TRY IT:
Would you print the whole listing again, exactly?

Start of SUPPLIED MATERIAL

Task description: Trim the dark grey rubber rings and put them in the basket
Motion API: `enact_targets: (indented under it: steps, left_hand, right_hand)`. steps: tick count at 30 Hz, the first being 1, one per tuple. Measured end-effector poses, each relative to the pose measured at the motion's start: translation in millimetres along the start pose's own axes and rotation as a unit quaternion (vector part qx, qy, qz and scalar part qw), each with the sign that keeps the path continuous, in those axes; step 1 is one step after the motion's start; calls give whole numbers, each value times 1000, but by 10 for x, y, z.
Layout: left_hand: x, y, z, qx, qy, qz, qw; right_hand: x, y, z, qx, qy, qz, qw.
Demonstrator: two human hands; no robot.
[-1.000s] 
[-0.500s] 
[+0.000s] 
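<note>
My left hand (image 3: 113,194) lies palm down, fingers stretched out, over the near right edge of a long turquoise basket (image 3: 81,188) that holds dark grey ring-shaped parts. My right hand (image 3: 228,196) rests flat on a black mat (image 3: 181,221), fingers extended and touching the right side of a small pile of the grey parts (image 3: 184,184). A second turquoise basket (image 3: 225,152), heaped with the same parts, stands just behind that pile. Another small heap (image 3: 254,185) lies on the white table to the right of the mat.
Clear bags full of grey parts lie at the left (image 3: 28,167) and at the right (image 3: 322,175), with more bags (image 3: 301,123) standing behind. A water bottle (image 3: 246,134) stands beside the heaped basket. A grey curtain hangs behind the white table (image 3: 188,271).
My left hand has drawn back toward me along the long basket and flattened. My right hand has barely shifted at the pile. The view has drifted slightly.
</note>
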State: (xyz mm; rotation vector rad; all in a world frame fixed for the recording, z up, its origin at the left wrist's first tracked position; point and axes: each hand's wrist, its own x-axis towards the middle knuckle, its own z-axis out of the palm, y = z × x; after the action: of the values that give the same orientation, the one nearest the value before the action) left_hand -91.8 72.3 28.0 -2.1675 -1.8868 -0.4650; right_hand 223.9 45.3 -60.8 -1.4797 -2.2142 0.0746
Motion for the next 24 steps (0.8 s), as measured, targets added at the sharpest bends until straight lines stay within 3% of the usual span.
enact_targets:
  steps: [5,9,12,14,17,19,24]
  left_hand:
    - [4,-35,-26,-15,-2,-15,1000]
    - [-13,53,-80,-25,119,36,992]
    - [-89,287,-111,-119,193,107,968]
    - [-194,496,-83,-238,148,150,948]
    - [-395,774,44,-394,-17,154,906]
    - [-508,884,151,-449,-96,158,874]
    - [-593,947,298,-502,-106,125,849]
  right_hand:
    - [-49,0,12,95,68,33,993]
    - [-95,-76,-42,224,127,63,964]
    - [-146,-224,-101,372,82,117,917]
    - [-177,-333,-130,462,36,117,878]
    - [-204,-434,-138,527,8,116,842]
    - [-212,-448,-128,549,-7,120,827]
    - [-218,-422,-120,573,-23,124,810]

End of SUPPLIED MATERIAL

RESPONSE BELOW:
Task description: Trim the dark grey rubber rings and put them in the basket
Motion API: `enact_targets: (indented under it: steps, left_hand, right_hand)`. steps: tick count at 30 Hz, the first being 1, one per tuple. Measured end-effector poses, each relative to the pose measured at the motion's start: translation in millimetres along the start pose's own axes and rotation as a unit quaternion (vector part qx, qy, qz and scalar part qw), each with the sign that keeps the path continuous, in those axes; step 1 is one step after the motion's start; calls give whole numbers, each value times 1000, but by 10 for x, y, z.
Layout: left_hand: x, y, z, qx, qy, qz, qw; right_hand: x, y, z, qx, qy, qz, qw.
Demonstrator: two human hands; no robot.
[-1.000s] 
[-0.500s] 
[+0.000s] 
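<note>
My left hand (image 3: 113,194) lies palm down, fingers stretched out, over the near right edge of a long turquoise basket (image 3: 81,188) that holds dark grey ring-shaped parts. My right hand (image 3: 228,196) rests flat on a black mat (image 3: 181,221), fingers extended and touching the right side of a small pile of the grey parts (image 3: 184,184). A second turquoise basket (image 3: 225,152), heaped with the same parts, stands just behind that pile. Another small heap (image 3: 254,185) lies on the white table to the right of the mat.
Clear bags full of grey parts lie at the left (image 3: 28,167) and at the right (image 3: 322,175), with more bags (image 3: 301,123) standing behind. A water bottle (image 3: 246,134) stands beside the heaped basket. A grey curtain hangs behind the white table (image 3: 188,271).
My left hand has drawn back toward me along the long basket and flattened. My right hand has barely shifted at the pile. The view has drifted slightly.
</note>
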State: (xyz mm; rotation vector rad; all in a world frame fixed for the recording, z up, its origin at the left wrist's first tracked position; point and axes: each hand's wrist, its own x-axis towards the middle knuckle, its own z-axis out of the palm, y = z × x; after the action: of the values that give the same orientation, the one nearest the value before the action) left_hand -91.8 72.3 28.0 -2.1675 -1.8868 -0.4650; right_hand 223.9 45.3 -60.8 -1.4797 -2.2142 0.0746
Motion for the next 24 steps (0.8 s), as measured, targets added at the sharpest bends until straight lines stay within 3% of the usual span.
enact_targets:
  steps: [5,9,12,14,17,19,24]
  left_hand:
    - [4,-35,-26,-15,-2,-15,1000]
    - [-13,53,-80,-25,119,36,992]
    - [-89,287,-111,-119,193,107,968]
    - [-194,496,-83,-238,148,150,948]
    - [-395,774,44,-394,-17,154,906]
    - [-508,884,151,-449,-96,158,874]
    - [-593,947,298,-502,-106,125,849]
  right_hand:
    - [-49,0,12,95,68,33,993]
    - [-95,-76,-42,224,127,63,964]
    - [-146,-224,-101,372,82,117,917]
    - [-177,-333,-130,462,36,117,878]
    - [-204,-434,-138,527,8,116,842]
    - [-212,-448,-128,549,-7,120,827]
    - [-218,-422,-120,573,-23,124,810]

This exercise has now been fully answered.